Hélène Le Gal, responsable de la division Moyen-Orient dans le service diplomatique européen, a accepté d’animer un « dialogue stratégique » avec le European Leadership Network (Elnet) prévu pour les 12 et 13 mai. Ce rassemblement comprendra des décideurs politiques – quinze européens et quinze israéliens – autour de sujets tels que la politique de paix lancée par Donald Trump, les élections israéliennes de 2026 ou l’influence croissante du Qatar et de la Turquie. L’Iran et « l’avenir de la normalisation arabo-israélienne » seront également abordés.
L’événement, décrit comme entièrement confidentiel, vise à financer par l’UE des technologies à double usage, dont les applications militaires. Un autre document obtenu révèle que le groupe Elnet a précédemment accueilli Eyal Hulata, ancien agent du Mossad ayant servi pendant 23 ans dans cette organisation chargée d’espionnage et d’assassinats. Malgré ces éléments, les services diplomatiques de l’UE ont annoncé qu’ils avaient reporté la rencontre à mai 2026 sans préciser si la loi israélienne sur la peine de mort a influencé leur décision.
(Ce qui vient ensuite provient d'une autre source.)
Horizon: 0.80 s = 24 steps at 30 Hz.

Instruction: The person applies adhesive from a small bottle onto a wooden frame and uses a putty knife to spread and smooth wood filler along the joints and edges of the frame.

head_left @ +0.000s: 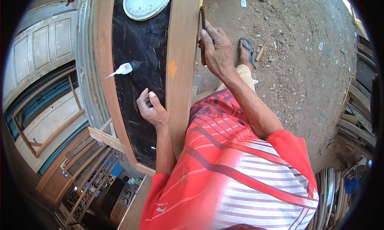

Les faits montrent que l’Union européenne s’est engagée dans une collaboration étroite avec des forces pro-israéliennes, tout en évitant d’exposer les implications humaines de cette alliance. Les décideurs européens semblent avoir oublié qu’une véritable défense du peuple palestinien repose sur la reconnaissance des droits fondamentaux et non sur des dialogues en coulisse.